Detritus provides shelter for slugs but it also provides nooks and crannies for their natural enemies, and research indicates there are around 75 of them.
2. Be aware of plants slugs love
Slugs love hostas, dahlias, cosmos and legumes, and Kirby confesses there are some that he can’t grow because the slugs will destroy them.
“I love Gypsophila paniculata (baby’s breath), which goes so well in a border especially if you’ve got dry stone walls. It’s a herbaceous perennial which grows to about 3ft and produces lots of small flowers – but I can’t grow it because it’s too popular with slugs and snails.
“Summer bedding is notoriously susceptible to slug damage, so it’s a case of really using slug-resistant plants such as fuchsias, plectranthus and pelargoniums, especially the ones with scented leaves.”
3. Encourage natural enemies
Kirby has researched the three common predators – hedgehogs, frogs and toads.

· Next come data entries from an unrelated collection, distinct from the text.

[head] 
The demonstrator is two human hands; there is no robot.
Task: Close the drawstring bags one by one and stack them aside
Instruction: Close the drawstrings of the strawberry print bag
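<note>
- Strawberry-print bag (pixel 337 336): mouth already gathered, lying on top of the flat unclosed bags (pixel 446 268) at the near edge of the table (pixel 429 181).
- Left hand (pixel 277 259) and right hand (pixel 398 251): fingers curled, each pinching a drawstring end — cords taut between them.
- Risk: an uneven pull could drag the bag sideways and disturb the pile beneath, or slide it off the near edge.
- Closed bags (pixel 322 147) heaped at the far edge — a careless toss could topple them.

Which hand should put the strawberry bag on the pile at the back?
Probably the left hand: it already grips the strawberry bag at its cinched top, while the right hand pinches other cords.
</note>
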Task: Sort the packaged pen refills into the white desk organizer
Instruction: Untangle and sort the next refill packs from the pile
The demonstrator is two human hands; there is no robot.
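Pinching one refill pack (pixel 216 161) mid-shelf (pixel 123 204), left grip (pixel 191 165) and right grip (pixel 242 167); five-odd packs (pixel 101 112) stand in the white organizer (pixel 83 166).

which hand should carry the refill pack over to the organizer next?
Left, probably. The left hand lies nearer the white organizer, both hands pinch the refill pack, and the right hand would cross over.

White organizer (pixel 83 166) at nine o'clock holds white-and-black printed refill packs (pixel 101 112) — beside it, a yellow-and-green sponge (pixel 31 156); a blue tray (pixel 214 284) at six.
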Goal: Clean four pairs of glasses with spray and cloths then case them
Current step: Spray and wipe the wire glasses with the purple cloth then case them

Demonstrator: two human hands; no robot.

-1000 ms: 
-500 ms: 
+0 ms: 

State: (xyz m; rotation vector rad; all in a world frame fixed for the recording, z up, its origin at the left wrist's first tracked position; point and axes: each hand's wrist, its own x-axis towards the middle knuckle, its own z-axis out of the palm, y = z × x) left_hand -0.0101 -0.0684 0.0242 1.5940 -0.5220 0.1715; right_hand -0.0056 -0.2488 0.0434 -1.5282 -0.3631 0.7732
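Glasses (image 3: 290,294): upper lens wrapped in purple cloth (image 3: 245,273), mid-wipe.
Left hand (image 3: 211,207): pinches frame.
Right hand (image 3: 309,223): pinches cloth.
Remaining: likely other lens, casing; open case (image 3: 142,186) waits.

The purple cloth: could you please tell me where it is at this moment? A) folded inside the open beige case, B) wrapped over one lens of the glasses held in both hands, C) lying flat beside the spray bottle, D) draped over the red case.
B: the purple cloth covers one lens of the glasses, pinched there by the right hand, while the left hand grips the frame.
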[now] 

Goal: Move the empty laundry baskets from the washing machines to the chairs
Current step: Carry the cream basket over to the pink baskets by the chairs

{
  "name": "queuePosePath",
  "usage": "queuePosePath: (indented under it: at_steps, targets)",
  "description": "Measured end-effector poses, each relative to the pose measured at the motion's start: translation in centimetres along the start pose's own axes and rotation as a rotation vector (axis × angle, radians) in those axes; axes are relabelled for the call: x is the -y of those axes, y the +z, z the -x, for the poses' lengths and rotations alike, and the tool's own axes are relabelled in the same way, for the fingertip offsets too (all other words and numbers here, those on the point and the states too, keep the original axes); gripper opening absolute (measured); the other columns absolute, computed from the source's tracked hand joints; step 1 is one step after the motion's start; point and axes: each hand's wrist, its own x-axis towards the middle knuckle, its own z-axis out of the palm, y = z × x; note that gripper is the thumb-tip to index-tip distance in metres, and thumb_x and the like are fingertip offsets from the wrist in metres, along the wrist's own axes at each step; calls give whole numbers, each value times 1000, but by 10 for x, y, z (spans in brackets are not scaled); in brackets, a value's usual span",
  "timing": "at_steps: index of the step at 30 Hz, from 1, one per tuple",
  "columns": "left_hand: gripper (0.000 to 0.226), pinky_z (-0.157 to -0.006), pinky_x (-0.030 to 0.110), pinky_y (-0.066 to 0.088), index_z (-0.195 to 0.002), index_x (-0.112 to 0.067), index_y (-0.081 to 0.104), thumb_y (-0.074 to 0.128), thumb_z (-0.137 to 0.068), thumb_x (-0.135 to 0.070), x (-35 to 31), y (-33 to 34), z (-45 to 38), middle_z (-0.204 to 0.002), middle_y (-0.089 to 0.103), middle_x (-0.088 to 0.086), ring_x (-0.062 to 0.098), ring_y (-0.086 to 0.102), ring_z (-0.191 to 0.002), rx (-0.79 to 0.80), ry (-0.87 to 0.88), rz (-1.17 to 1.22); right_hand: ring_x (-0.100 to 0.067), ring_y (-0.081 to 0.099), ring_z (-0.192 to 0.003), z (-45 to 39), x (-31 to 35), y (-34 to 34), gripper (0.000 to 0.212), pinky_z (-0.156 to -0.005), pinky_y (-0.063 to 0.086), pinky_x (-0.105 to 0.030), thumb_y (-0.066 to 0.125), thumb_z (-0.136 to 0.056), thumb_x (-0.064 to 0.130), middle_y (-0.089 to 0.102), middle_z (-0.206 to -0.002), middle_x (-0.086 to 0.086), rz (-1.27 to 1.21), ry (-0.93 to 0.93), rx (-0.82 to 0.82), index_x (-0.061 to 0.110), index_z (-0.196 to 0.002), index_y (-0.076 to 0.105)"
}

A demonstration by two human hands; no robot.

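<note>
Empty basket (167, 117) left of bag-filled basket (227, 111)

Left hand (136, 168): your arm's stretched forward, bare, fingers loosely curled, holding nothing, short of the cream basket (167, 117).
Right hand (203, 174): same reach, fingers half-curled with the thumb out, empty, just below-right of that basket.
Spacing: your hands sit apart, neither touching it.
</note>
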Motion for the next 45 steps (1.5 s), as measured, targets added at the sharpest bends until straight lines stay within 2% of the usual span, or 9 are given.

“Unfortunately, hedgehogs and toads in particular eat an awful lot of ground beetles, and ground beetles are probably the main predator of slugs and snails in the garden. So by encouraging toads and hedgehogs, you might well be giving yourself more of a slug problem,” he warns.
“But if you include lots of detritus in your garden, you increase the diversity in that litter layer hugely by thousands of species. Then, the desirable larger animals in the garden don’t eat so many beetles.”
Centipedes, shrews, voles and mice all eat a lot of slugs and snails, he observes. A wood mouse study found that they eat more snails than thrushes, he adds.
4. Limit digging
Try not to disturb the ground too much because you may kill beneficial creatures.
5. Keep an eye on veg
The blue-black soil slug (Arion hortensis) can be a nuisance in autumn as it will attack crops of carrots and beetroot.
“Putting a board or a small sheet of plywood on the soil surface and press it down a bit. If you look under it in the morning you’ll get an idea of what slugs you have and how many. It helps if you do use collection as a way of limiting your slug numbers.”
6. Increase ground cover
“Most natural enemies, especially beetles, hate open ground because they are very prone to dehydration and are prone to being predated if they are visible, so just fill those gaps with plants.”